Ein Slogan von Pioneer lautet: "Wir entknoten den Investitionsstau". Superman und David Copperfield zusammen würden das nicht schaffen – von der Politik ganz zu schweigen. Da haben Sie sich ja einiges vorgenommen.
(lacht) Ich denke, Werbung darf schon auch mal etwas übertreiben; sie muss plakativ sein – sonst bleibt sie ja nicht hängen. Aber das ist ja auch verzeihlich, oder? Wir haben einen neuen Geschäftsbereich aufgebaut, der sich einem der Sorgenkinder der Krankenhäuser widmet: der Notfallaufnahme. Die meisten von ihnen sind defizitär – kein Wunder: Nur etwa 30 Prozent der Notfälle sind einer DRG zuzuordnen. Bei rund 70 Prozent der Fälle werden Krankenhäuser mit einer Pauschalvergütung abgespeist. Das ist niemals auskömmlich! Wir bieten Krankenhäusern die Möglichkeit, gemeinsam mit uns als privatem Partner, Joint Ventures zu gründen, mit dem Ziel, Notaufnahmen in Form von Medizinischen Versorgungszentren zu organisieren und dem Krankenhaus vorzuschalten. Diese MVZs sind dem Sektor der niedergelassenen Versorgung zuzurechnen. Ganz anders als im System der DRG-Fallpauschalen sind über den ambulanten Sektor geltenden "Einheitlichen Bewertungsmaßstab (EBM) alle Leistungen abrechnungsfähig.

Warum sollten Krankenhäuser solche Projekte zusammen mit Pioneer angehen. Können sie das nicht alleine?

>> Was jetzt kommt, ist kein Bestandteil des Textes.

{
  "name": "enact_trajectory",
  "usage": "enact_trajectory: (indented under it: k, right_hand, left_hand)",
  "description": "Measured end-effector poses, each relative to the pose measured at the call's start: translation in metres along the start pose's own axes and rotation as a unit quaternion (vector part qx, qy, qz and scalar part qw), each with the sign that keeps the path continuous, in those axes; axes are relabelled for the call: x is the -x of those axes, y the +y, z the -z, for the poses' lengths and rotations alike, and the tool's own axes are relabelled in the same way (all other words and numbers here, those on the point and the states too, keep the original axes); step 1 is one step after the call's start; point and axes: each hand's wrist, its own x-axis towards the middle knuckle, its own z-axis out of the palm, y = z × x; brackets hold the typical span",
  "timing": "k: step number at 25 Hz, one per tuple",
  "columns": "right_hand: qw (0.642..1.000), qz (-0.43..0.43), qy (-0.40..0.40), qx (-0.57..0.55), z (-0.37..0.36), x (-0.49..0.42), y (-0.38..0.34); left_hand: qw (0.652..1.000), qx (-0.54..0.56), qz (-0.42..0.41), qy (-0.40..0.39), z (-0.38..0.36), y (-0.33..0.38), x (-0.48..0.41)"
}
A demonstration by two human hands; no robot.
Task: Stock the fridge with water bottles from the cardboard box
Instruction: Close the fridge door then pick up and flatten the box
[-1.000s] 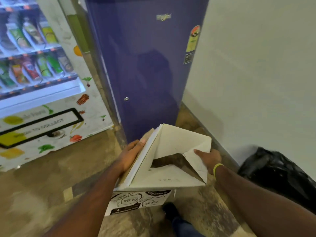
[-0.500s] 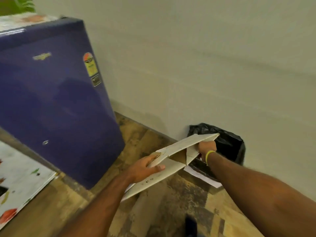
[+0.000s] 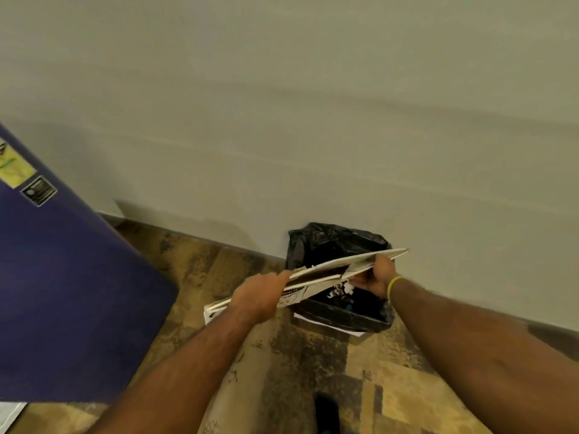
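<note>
Cardboard told the story: the cardboard box point(image 3: 316, 278), which a second before stood half open in front of the fridge point(image 3: 62, 292), was pressed nearly flat and had been swung to the centre right of the frame, over the black-lined bin point(image 3: 335, 242) by the wall. The left hand point(image 3: 257, 297) gripped its near end with curled fingers; the right hand point(image 3: 377, 275) clutched the far end. By my judgement the stocking was finished and the empty box was bound for disposal. No water bottles showed. The fridge was cut off at the left edge, its door closed, and the bin's contents were too blurred to name.
</note>
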Motion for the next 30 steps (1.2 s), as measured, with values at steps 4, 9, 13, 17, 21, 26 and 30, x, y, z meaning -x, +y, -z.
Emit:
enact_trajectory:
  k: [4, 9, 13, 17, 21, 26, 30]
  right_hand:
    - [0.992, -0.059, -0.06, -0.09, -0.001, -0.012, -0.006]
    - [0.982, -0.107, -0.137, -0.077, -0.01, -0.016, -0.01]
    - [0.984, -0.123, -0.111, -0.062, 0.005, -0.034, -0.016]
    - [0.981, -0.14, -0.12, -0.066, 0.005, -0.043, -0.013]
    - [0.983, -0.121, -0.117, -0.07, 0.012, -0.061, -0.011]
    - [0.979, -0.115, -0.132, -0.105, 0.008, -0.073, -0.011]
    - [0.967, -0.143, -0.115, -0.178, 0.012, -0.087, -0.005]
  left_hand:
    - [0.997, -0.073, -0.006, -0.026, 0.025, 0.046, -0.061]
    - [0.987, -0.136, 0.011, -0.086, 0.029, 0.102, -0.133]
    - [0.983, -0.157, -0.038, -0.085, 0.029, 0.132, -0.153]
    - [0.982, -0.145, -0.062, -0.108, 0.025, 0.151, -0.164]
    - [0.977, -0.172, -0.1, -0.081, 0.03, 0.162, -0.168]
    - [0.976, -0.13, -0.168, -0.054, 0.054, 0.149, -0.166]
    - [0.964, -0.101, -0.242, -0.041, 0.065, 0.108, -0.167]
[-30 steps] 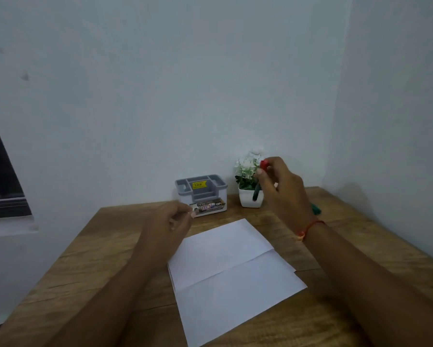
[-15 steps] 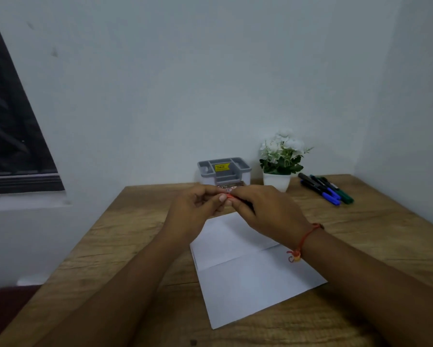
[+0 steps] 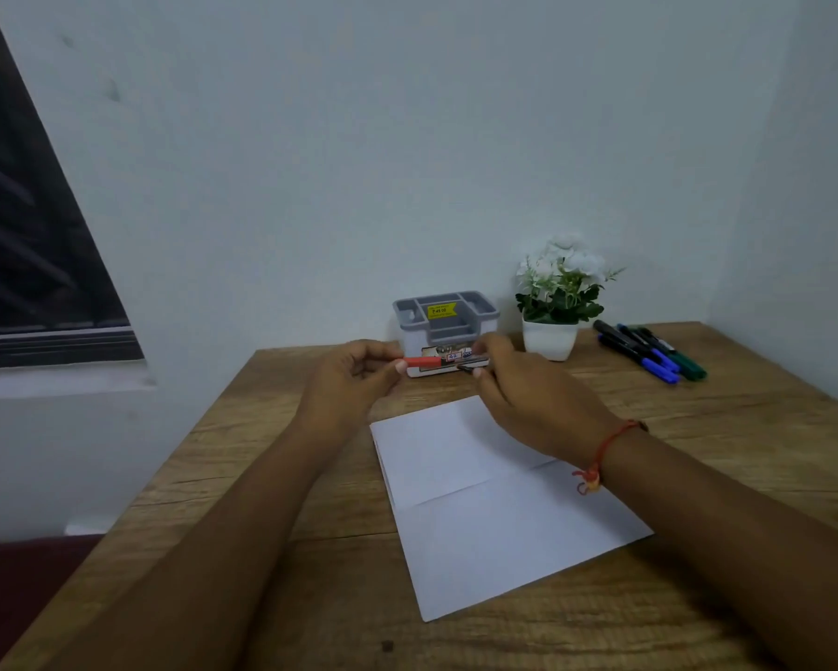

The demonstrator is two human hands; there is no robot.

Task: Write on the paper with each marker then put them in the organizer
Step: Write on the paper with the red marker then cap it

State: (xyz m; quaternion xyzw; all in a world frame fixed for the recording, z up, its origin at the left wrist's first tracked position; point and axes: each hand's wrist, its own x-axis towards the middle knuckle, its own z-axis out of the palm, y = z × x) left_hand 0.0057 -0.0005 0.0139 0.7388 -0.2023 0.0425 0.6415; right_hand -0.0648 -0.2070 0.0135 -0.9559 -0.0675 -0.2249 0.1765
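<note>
Wooden table (image 3: 262,477) w/ creased paper (image 3: 494,525) at ctr. Rear edge: organizer (image 3: 443,314), potted plant (image 3: 549,339). Loose markers (image 3: 649,353) rear right.

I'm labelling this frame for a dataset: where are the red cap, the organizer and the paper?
red cap (image 3: 423,361), head view, middle of its exposed length.
organizer (image 3: 400,306), head view, grey rim at its left corner.
paper (image 3: 504,535), head view, bare lower half below the fold.
</note>
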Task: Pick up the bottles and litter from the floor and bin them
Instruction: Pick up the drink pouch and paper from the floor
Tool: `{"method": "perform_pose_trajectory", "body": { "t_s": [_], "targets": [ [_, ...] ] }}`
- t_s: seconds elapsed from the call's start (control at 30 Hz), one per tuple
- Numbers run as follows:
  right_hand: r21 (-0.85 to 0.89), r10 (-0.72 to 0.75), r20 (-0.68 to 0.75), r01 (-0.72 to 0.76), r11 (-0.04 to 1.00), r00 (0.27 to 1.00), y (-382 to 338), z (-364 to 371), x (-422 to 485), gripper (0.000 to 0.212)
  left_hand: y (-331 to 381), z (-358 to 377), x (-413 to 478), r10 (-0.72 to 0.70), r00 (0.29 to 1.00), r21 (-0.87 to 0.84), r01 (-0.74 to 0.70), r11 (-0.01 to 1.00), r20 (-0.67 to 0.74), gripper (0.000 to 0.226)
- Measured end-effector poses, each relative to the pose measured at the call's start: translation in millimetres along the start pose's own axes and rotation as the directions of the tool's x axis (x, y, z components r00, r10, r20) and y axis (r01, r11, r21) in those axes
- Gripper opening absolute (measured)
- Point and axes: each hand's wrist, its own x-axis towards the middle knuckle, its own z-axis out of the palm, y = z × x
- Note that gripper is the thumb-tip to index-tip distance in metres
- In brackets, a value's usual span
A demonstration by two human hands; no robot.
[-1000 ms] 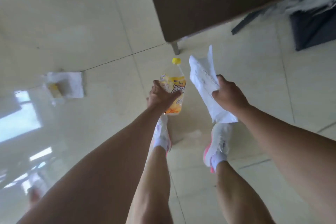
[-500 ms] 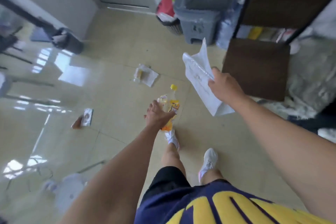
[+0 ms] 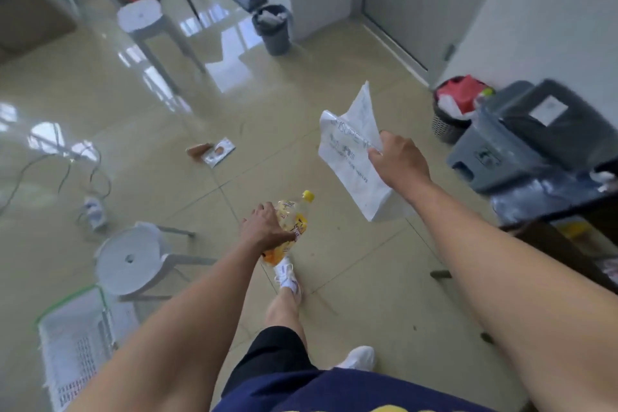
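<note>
My left hand (image 3: 266,227) grips a plastic bottle (image 3: 294,222) with a yellow cap and an orange label, held above the floor in front of my legs. My right hand (image 3: 399,159) holds a white paper bag (image 3: 351,157) with printed text, raised to the right of the bottle. A flat wrapper with a brown scrap beside it (image 3: 215,151) lies on the tiles further ahead. A grey lidded bin (image 3: 521,137) stands at the right, next to a small basket (image 3: 448,117) stuffed with red and white rubbish. A round grey waste bin (image 3: 273,28) stands further back by the wall.
Two white stools (image 3: 133,257) (image 3: 142,18) stand on the glossy tiled floor at the left. A white crate (image 3: 75,348) lies at lower left, a cable with a plug (image 3: 93,211) beside it. A dark shelf (image 3: 575,244) is at the right edge.
The view has swung left and up, from a table and my feet to the open room. Both hands keep their hold on bottle and bag. The grey bin now sits at the right.
</note>
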Motion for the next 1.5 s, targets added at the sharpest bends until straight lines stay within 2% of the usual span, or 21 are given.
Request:
{"method": "perform_pose_trajectory", "body": {
  "t_s": [0.23, 0.33, 0.43, 0.57, 0.73, 0.97, 1.1, 1.27, 1.33, 1.5],
  "targets": [
    [-0.097, 0.008, 0.125, 0.005, 0.995, 0.992, -133.7, 44.8, 135.4, 0.022, -100.4, -75.4, 111.4, -0.096, 0.988, -0.024, 0.099, 0.995, 0.121, 0.085],
    [-0.119, -0.001, 0.112, 0.014, 0.993, 0.994, -190.2, 42.0, 195.3, 0.022, -126.0, -134.9, 163.8, -0.075, 0.993, -0.029, 0.078, 0.997, 0.094, 0.083],
    [-0.135, -0.016, 0.069, 0.025, 0.991, 0.997, -235.6, 30.5, 249.9, 0.023, -137.6, -201.0, 215.5, -0.064, 0.998, -0.06, 0.063, 0.996, -0.012, 0.082],
    [-0.136, -0.025, 0.028, 0.029, 0.99, 0.999, -277.3, 18.2, 333.1, 0.026, -135.5, -275.9, 292.9, -0.052, 0.995, -0.125, 0.041, 0.991, -0.088, 0.088],
    [-0.127, -0.015, 0.011, 0.016, 0.992, 1.0, -300.5, 23.2, 457.1, 0.025, -115.4, -345.4, 405.5, -0.013, 0.997, -0.072, 0.008, 0.997, -0.073, 0.081],
    [-0.122, 0.027, 0.122, -0.012, 0.993, 0.992, -325.7, 34.3, 655.1, 0.02, -79.3, -430.9, 568.0, -0.064, 0.998, -0.131, 0.063, 0.989, 0.002, 0.081],
    [-0.168, 0.045, 0.158, -0.018, 0.986, 0.986, -359.1, 19.5, 753.7, 0.021, -59.9, -496.0, 642.6, -0.07, 0.997, -0.208, 0.059, 0.976, -0.043, 0.074],
    [-0.204, 0.008, 0.194, 0.033, 0.978, 0.981, -407.2, 19.2, 858.2, 0.02, -48.1, -566.9, 729.0, -0.086, 0.993, -0.171, 0.072, 0.983, -0.077, 0.082],
    [-0.224, 0.005, 0.208, 0.043, 0.974, 0.978, -424.3, 28.6, 899.0, 0.021, -48.2, -588.1, 769.4, -0.069, 0.995, -0.179, 0.056, 0.982, -0.069, 0.085],
    [-0.28, 0.034, 0.218, 0.029, 0.96, 0.975, -453.0, 75.5, 1015.6, 0.019, -60.8, -624.2, 896.3, -0.069, 0.995, -0.21, 0.053, 0.976, -0.071, 0.078]
  ]
}}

Es bedarf heute generell anderer Steuerungstechniken für ein gut funktionierendes MVZ. Viele Krankenhäuser haben sich da schon eine blutige Nase geholt. Ein MVZ zu betreiben, ist ein ganz anderes Geschäft, als ist ein Krankenhaus. Pioneer als privater Kooperationspartner würde ein solches MVZ errichten, die Steuerung und Versorgung der Notfallpatienten übernehmen und dem Klinikum diejenigen zuweisen, die es wirklich abrechnen kann. Wir besitzen Konzepte und Steuerungstechniken, wie ein MVZ wirtschaftlich betrieben werden kann.